→ WHAT NEEDS TO BE DONE: When you reach the line that contains "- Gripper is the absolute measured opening" in the data below, start reproducing lines exactly, and stop after the line that contains "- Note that".

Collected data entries
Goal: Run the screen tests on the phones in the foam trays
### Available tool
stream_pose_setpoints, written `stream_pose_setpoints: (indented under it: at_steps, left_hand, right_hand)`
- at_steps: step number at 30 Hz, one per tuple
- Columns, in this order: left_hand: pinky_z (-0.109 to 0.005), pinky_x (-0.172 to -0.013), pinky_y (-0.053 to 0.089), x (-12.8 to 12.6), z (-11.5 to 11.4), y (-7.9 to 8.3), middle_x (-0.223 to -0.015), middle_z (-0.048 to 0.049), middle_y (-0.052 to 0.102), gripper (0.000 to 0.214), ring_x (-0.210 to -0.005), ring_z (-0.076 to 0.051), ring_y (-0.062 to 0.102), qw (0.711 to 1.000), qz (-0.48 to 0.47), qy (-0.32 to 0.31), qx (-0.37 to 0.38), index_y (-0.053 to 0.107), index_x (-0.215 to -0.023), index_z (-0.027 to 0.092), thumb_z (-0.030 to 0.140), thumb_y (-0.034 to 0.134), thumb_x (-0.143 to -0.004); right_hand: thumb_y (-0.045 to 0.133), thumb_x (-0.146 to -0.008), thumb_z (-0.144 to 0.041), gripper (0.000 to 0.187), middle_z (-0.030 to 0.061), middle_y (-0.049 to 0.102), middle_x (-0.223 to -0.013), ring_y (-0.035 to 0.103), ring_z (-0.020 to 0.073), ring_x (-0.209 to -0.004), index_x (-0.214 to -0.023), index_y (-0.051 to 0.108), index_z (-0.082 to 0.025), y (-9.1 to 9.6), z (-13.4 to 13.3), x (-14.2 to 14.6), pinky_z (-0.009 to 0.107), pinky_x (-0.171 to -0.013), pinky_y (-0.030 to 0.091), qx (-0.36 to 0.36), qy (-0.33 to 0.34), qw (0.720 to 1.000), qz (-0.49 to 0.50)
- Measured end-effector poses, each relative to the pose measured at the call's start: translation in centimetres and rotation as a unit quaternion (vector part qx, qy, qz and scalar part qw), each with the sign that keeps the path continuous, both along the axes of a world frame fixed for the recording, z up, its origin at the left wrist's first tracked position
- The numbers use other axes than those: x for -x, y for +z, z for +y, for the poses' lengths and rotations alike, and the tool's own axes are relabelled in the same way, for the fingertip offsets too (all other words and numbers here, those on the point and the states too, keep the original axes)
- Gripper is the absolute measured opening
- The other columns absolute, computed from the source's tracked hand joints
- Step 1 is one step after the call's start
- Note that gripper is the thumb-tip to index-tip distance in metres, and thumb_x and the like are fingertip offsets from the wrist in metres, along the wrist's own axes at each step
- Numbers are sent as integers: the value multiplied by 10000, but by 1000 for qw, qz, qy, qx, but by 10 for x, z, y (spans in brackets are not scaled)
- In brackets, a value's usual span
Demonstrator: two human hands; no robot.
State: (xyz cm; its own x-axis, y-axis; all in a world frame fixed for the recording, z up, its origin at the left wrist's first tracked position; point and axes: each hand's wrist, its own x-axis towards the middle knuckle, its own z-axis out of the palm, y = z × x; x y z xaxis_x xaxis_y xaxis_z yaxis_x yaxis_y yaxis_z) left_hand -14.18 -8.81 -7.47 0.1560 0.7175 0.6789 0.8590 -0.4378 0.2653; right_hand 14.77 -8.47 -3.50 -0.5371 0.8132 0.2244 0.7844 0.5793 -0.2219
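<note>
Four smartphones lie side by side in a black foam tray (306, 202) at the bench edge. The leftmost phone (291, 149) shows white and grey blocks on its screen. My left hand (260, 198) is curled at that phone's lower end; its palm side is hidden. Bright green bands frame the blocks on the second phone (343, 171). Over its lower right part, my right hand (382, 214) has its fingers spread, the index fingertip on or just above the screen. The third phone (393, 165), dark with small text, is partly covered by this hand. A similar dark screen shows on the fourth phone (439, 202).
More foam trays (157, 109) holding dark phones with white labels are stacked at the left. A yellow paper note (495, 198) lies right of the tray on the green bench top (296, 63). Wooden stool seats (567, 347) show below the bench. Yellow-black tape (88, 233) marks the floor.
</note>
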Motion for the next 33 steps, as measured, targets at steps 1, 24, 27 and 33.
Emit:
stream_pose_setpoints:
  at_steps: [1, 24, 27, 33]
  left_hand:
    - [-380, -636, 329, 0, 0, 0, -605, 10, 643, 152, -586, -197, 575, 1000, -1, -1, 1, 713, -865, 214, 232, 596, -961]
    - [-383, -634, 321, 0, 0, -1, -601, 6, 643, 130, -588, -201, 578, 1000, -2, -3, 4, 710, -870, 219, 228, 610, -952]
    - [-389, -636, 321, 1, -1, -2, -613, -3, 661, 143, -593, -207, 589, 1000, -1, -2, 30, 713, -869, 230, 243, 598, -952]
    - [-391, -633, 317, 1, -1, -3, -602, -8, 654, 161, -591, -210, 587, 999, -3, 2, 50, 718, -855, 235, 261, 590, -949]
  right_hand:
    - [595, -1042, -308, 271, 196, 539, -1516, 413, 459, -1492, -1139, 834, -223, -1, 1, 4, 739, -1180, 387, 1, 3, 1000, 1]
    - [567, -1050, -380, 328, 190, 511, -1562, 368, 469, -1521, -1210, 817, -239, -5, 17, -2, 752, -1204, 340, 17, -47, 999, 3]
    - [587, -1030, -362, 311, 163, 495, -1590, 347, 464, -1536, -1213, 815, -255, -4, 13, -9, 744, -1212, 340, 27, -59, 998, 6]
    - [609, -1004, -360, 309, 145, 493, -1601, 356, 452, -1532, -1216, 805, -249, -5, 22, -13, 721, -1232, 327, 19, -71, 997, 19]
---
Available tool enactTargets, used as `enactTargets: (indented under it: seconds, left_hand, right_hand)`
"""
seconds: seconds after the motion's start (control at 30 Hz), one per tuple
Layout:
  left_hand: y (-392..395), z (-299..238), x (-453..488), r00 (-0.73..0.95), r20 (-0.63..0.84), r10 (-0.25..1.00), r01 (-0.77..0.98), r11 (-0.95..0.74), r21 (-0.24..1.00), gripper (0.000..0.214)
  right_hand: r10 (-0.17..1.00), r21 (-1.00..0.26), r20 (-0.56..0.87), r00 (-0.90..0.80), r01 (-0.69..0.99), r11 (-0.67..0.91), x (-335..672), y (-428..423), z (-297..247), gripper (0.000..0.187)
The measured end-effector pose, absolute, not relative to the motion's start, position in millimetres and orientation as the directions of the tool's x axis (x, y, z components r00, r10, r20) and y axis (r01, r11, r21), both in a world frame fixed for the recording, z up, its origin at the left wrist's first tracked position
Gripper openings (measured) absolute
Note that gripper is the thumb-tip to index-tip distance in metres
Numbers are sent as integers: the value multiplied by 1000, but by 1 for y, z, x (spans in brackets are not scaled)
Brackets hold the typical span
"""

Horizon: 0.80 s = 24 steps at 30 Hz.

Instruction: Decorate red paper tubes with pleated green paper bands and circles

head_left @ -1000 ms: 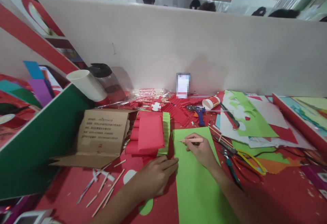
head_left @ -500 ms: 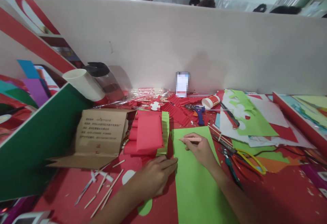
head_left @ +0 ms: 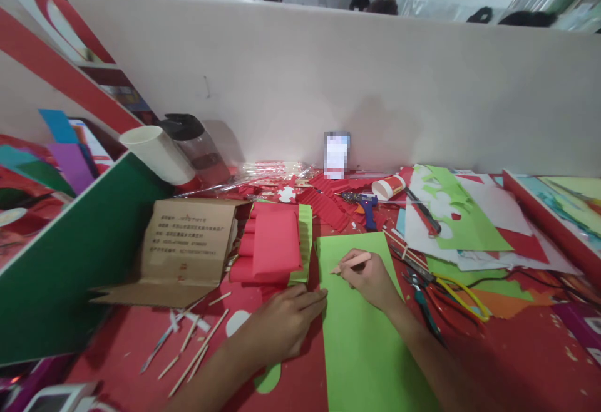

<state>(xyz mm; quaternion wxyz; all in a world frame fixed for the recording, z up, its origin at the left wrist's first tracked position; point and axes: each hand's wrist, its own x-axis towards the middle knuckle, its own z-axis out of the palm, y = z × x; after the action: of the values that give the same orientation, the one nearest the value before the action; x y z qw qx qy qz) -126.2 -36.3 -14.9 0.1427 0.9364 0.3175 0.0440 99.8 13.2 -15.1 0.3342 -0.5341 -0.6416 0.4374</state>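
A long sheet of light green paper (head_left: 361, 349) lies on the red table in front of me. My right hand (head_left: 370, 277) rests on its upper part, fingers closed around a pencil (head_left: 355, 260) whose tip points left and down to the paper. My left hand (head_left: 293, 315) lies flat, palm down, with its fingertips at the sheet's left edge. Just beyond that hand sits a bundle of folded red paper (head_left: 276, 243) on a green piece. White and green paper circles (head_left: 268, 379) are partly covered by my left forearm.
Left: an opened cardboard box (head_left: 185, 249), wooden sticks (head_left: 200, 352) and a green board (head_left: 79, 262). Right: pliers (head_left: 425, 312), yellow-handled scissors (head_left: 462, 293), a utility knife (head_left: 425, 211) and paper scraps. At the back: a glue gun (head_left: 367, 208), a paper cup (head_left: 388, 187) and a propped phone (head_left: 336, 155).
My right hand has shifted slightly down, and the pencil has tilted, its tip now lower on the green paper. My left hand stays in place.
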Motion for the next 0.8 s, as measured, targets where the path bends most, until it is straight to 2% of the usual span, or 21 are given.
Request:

→ ANSWER SECTION:
- Gripper is the absolute measured opening
- The other columns absolute, computed from the source's tracked hand joints
- Step 1 is one step after the call's start
- Note that gripper is the thumb-tip to index-tip distance in metres, and thumb_x and the like are fingertip offsets from the wrist in metres, along the wrist's own axes at each step

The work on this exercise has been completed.